D’autant plus que les résultats en mathématiques de l’évaluation 2023 de Timss (Trends in International Mathematics and Science Study) qui concerne les élèves de CM1 sont catastrophiques pour notre pays. Non seulement l’écart entre les filles et les garçons se creuse au détriment des filles, mais est sinistrement confirmé le fait que la France est un des pays au sein desquels la différence de résultats entre les élèves les plus favorisés et les élèves les moins favorisés est la plus importante. Il y a ici une certaine contradiction avec la devise républicaine.
L’engagement professionnel des enseignants du premier degré n’est absolument pas en cause, ils sont les premiers à vouloir la réussite de tous les élèves et à être désolés de ne pouvoir y parvenir de façon satisfaisante. Les causes de cette situation sont anciennes et sont le bilan de plusieurs décennies de gouvernements et de majorités successifs. Notre pays a l’école primaire qu’il a voulue et donc qu’il mérite.

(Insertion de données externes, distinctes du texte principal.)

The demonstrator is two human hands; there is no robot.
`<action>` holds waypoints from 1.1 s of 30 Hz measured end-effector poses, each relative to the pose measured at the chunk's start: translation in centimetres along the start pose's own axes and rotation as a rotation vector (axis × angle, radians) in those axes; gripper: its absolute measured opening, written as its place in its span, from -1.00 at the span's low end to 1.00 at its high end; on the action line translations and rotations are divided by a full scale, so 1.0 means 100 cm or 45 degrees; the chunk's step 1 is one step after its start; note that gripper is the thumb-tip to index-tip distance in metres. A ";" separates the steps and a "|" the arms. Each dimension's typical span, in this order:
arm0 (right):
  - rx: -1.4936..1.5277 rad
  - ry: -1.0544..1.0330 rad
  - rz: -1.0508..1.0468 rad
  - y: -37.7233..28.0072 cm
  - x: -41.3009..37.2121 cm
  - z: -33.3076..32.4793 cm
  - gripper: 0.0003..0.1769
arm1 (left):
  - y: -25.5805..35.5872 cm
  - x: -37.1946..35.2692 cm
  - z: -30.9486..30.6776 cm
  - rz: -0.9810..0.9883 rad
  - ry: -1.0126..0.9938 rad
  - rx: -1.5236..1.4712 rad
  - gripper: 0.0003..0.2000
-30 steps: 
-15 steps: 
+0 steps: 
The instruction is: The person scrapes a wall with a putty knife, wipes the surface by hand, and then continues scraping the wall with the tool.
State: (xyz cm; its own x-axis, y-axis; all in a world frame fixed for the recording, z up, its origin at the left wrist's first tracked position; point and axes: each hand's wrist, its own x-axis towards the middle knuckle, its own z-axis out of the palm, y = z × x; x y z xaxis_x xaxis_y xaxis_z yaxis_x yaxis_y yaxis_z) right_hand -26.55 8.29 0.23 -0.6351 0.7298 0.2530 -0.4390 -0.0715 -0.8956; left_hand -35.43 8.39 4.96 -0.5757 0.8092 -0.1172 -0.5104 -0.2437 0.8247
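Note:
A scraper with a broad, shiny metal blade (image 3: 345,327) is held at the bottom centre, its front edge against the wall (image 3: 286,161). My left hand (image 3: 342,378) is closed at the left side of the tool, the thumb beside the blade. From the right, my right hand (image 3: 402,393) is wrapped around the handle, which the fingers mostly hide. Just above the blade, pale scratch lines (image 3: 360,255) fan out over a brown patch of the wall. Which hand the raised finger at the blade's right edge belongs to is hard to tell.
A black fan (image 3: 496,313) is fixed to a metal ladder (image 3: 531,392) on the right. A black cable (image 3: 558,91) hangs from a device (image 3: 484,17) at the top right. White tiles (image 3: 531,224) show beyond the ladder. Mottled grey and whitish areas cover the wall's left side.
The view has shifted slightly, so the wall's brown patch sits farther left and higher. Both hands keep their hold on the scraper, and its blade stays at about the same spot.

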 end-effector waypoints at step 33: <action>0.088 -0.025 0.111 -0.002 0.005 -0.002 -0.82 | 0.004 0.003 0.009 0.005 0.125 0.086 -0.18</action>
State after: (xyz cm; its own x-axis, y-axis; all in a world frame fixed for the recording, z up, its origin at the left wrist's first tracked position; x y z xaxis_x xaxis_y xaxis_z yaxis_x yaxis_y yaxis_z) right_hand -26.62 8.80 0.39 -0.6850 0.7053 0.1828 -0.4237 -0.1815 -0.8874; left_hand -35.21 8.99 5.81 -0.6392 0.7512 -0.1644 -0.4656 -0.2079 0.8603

Nous avons attendu 2013 pour commencer à comprendre que nous n’avons jamais donné la priorité budgétaire à l’école primaire. Notre pays marche sur la tête : nous dépensons environ 30 % de plus que les autres pays européens pour le lycée, et 10 % de moins que les autres pour l’école primaire. Nous avons ainsi des effectifs plus chargés qu’ailleurs en maternelle et en élémentaire, et nos enseignants y sont scandaleusement sous-payés. On peut difficilement faire plus mal.
Ensuite, les modalités de recrutement et la formation des enseignants du premier degré ne sont pas adaptées aux besoins des élèves de l’école primaire. La polyvalence, identité de l’enseignant du premier degré, nécessite du temps pour une solide formation, et ce temps fait défaut. Aujourd’hui, faute de formation initiale et continue digne de ce nom, malgré l’engagement des formateurs qui se sont succédé dans les instituts universitaires de formation des maîtres (IUFM), les écoles supérieures du professorat et de l’éducation (ESPE) et aujourd’hui les instituts nationaux supérieurs du professorat et de l’éducation (INSPE), les enseignants du premier degré sont empêchés de décider pleinement de leurs choix pédagogiques et ne sont pas en capacité de concevoir leur enseignement dans la totalité des disciplines et au profit d’élèves différents.